Kurczę, ciągle się przewraca…
Cracovia – Wisła Kraków (godz. 18:00)
Połowa Krakowa kibicuje Wiśle, druga połowa kibicuje Cracovii, trzecia połowa tym razem w niedzielę, a czwarta połowa przechodzi w stan oblężenia, barykaduje drzwi i sprawdza, czy zapas jedzenia w lodówce pozwoli przetrwać do zakończenia działań wojennych. Mieszkańcy osiedla Albertyńskiego przykuwają dzieci do kaloryferów, żeby się nie wymknęły przypadkiem na podwórko, pan Wincenty z „Siemaszek” przepakowuje samochód aż pod Lidla, a pani Jadwiga z Olszy zmienia czerwone zasłony na niebieskie, potem na zielone w białe paski… wreszcie puka się w czoło i wywiesza neutralnie pomarańczowe.

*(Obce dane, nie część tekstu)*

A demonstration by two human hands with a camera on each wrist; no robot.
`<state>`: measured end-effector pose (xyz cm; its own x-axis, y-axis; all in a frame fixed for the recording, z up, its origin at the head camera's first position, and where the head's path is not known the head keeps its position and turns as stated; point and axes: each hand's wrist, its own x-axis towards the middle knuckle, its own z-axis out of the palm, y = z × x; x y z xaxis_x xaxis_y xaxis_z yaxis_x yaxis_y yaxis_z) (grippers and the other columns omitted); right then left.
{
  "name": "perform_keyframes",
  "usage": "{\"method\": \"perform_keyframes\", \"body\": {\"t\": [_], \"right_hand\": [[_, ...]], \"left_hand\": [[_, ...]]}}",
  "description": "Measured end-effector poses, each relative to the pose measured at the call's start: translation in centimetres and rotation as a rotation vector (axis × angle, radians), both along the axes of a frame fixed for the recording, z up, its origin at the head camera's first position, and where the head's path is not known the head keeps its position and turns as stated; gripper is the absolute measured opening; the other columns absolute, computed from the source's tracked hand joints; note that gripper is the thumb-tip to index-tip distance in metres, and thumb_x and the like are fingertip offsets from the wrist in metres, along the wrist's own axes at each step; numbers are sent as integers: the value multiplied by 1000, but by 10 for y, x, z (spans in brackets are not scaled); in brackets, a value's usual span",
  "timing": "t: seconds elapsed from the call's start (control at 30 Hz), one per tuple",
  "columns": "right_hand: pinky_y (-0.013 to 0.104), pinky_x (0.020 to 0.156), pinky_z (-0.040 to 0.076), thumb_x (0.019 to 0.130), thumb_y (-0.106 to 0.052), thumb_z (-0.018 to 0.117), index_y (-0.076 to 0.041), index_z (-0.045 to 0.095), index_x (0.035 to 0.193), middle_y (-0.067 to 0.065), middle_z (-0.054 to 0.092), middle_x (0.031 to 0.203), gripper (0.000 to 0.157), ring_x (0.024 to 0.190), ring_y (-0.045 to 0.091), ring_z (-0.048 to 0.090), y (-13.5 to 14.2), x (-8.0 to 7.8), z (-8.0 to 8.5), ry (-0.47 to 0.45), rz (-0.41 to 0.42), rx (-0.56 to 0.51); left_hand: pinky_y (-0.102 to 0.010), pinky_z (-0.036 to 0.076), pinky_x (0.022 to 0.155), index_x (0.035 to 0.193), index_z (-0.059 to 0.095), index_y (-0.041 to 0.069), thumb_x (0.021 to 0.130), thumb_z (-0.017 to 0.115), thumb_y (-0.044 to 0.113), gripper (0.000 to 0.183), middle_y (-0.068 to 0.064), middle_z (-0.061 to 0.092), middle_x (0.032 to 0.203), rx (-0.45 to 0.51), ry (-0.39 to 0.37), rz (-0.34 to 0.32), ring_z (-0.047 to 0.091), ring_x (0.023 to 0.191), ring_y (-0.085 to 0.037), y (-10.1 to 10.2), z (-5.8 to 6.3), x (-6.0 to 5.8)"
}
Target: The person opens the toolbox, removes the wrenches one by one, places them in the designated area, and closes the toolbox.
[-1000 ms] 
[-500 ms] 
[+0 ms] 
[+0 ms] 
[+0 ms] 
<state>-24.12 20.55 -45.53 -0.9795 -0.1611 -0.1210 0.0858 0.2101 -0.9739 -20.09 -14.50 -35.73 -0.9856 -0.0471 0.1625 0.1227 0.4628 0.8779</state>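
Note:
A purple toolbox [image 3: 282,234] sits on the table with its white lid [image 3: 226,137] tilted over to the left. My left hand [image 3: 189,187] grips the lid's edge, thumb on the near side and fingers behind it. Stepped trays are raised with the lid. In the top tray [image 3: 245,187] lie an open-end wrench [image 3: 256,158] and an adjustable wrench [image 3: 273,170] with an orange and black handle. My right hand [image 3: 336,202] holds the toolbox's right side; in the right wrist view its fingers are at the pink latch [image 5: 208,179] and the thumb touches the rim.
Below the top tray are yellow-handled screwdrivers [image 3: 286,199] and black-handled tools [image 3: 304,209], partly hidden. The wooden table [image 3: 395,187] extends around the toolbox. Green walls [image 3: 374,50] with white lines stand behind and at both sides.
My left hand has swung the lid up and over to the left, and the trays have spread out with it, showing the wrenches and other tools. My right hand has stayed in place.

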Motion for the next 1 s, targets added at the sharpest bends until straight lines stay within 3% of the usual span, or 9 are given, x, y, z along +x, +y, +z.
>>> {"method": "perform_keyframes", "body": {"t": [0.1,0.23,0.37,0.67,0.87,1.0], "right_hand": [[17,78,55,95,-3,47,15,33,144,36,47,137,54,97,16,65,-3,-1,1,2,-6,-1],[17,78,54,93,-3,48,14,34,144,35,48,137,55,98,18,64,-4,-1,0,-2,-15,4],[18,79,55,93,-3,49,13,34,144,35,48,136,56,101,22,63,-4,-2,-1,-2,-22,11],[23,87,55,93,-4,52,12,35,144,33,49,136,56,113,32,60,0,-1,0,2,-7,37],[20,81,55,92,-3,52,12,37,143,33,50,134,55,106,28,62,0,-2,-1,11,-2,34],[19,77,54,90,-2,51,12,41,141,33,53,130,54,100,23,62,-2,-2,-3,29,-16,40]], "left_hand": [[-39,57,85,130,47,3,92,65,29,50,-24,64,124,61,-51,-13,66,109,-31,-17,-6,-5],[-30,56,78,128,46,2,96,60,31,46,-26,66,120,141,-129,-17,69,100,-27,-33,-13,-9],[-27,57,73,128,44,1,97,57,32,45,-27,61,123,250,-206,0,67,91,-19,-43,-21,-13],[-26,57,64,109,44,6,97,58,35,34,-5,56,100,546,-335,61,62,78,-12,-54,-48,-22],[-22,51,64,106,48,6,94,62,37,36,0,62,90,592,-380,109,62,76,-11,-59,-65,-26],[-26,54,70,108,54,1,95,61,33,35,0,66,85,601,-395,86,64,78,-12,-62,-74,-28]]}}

– Zgrzzzzyt… zgrzzzyt… zgrzzzyt… – w całym mieście słychać przygotowania do derbów.
Zagłębie Lubin – Korona Kielce (godz. 20:30)
Pamiętacie balladę Wojciecha Młynarskiego o dwóch koniach? Tę, w której woźnica notorycznie lał grzecznego konia, mówiąc do narowistego: „Jak się będziesz, draniu, stawiał / to zarobisz tak jak on”? No to mniej więcej tak jest w Zagłębiu: piłkarze grają kichę, trenerzy wylatują, piłkarze nadal grają kichę, wylatują kolejni trenerzy, piłkarze wciąż grają kichę, a zarząd uznaje, że „autorytet się mnie kruszy – autorytet ważna rzecz” i wywala… dyrektora sportowego. Mecz-niewiadoma – może być piękny, ale równie dobrze może być nudny jak…
– Jak twoje teksty!
…a nawet bardziej. Ale na meczu można przynajmniej pooglądać Teatr Szalonej Pantomimy trenera Jose Rojo Martina.
22 września, niedziela
Ruch Chorzów – Śląsk Wrocław (22 września, godz. 15:30)
Ruch Chorzów ma nowego trenera. Trener ma CV. CV nie jest imponujące. Cóż, gra Ruchu też jakby nie bardzo, ale wyrazy współczucia należą się raczej trenerowi Kocianowi – w trybie przyspieszonym będzie musiał nauczyć Babiarza grać w piłkę, przekonać Jankowskiego, żeby łaskawie raczył i to raczył przez cały mecz…
– Podobno nowy trener jest twardy. Może piłkarzom Ruchu też należą się wyrazy współczucia?
Kompromisowo: na razie piłkarzom Ruchu należą się wyrazy. Kropka.
Legia Warszawa – Górnik Zabrze (godz. 18:00)
Opromieniona zwycięstwem Rozczarowana remisem Załamana porażką Zmęczona meczem z Lazio Legia wraca ligowe podwórko i musi walczyć o fotel lidera z Górnikiem.
– Zmęczona?
Jakieś alibi trzeba mieć, a półtorej godziny gonienia za Lazio na pewno nie zostanie bez śladu. Oczy kibiców skierowane na boisko, oczy sztabu medycznego skierowane na naciągnięty mięsień Dwaliszwilego, a oko Saurona wojewody Kozłowskiego skierowane na schody, przejścia między sektorami, kolejkę do toalety i kosz na śmieci po lewej stronie, bo przecież licho nie śpi.